If the Company experiences a fundamental change, as described in the Indentures, prior to the maturity date of the respective Notes, holders of such Notes will, subject to specified conditions, have the right, at their option, to require the Company to repurchase for cash all or a portion of their Notes at a repurchase price equal to 100% of the principal amount of the Notes to be repurchased, plus accrued and unpaid interest, if any, to, but not including, the fundamental change repurchase date. In addition, following certain corporate events that occur prior to the applicable maturity date of the Notes, the Company will increase the conversion rate for a holder who elects to convert its Notes in connection with such corporate event.
The Indentures provide for customary events of default. In the case of an event of default with respect to a series of Notes arising from specified events of bankruptcy or insolvency, all outstanding Notes of such series will become due and payable immediately without further action or notice. If any other event of default with respect to a series of Notes under the relevant Indenture occurs or is continuing, the Trustee or holders of at least 25% in aggregate principal amount of the then outstanding Notes of such series may declare the principal amount of such Notes to be immediately due and payable.
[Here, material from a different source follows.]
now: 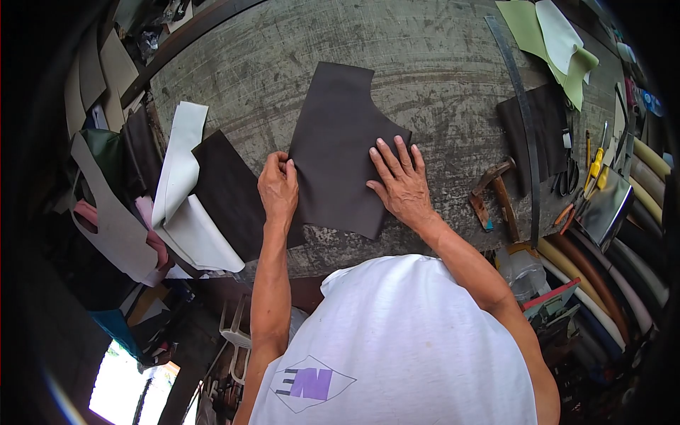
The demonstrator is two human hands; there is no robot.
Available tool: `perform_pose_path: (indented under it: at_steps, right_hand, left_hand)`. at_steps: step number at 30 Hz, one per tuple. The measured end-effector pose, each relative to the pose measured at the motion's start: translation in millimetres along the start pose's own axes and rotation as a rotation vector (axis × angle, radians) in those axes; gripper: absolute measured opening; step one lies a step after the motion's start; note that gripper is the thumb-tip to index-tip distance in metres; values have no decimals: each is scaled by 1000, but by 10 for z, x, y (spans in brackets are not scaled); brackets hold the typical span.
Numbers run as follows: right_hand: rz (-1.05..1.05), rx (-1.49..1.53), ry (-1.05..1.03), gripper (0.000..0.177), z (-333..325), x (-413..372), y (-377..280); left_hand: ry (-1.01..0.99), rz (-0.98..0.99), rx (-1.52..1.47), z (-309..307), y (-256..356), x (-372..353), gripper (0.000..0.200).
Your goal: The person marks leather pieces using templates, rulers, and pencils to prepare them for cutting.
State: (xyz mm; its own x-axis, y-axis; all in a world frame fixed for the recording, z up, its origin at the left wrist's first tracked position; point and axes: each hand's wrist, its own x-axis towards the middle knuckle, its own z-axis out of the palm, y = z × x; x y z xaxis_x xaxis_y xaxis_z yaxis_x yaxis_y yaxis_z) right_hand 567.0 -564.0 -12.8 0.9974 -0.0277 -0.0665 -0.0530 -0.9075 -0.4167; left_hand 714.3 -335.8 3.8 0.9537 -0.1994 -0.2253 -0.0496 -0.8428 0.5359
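Note:
A dark brown leather-like piece (336, 152) with a curved cut-out on its right side lies flat on the worn worktable (234, 92). At its left edge, my left hand (278, 185) is closed, thumb and fingers pinching the margin. My right hand (405, 180) rests flat on the piece's right part, fingers spread, just below the curve. Another dark sheet (227, 198) lies to the left, partly hidden under my left forearm. Beside it is a folded white sheet (185, 170).
Right of my hands lie a hammer (504, 202), a long metal ruler (523, 120), a folded dark sheet (545, 134) and yellow-handled tools (597, 164). Green material (524, 28) sits at the far right corner. Rolls of material (588, 265) stand below the table's right edge.

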Motion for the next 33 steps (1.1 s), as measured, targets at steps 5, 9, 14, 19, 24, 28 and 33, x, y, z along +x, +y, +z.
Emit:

In certain circumstances if, at any time during the six-month period beginning on, and including, the date that is six months after the last date of original issuance of the Notes, the Company fails to timely file certain documents or reports required under the Securities Exchange Act of 1934, as amended, or the Notes are not otherwise freely tradable by holders of the Notes other than the Company’s affiliates, additional interest will accrue on each series of Notes during the period in which its failure to file has occurred and is continuing or such Notes are not otherwise freely tradable by holders other than the Company’s affiliates.
In addition, if, and for so long as, the restrictive legend on a series of Notes has not been removed, such Notes are assigned a restricted CUSIP number or such Notes are not otherwise freely tradable by holders other than the Company’s affiliates (without restrictions pursuant to U.S. securities laws or the terms of the relevant Indenture or such Notes) as of the 370th day after the last date of original issuance of the Notes, the Company will pay additional interest on such series of Notes equal to 0.50% per annum of the principal amount of such Notes for each day such Notes remain so restricted; provided, however, that no additional interest shall accrue or be owed until the fifth business day following written notification to the Company by the Trustee or any holder of such series of Notes requesting that the Company comply with the obligations under this paragraph (which notice may be given at any time after the 329th day after the last date of original issuance of such series of Notes).
The foregoing description of the Indentures and the Notes does not purport to be complete and is qualified in its entirety by reference to each of the Indentures and each form of Note, which are filed as Exhibits 4.1, 4.2, 4.3 and 4.4 to this Current Report on Form 8-K and are incorporated herein by reference.
Capped Call Transactions
For purposes of this “Capped Call Transactions” section, the terms “2024 Notes,” “2026 Notes” and “Notes” refer to the notes issued by the Company under the Purchase Agreement on August 12, 2019 as well as the notes expected to be issued by the Company under such agreement in connection with the Initial Purchaser’s exercise of its option to purchase additional notes.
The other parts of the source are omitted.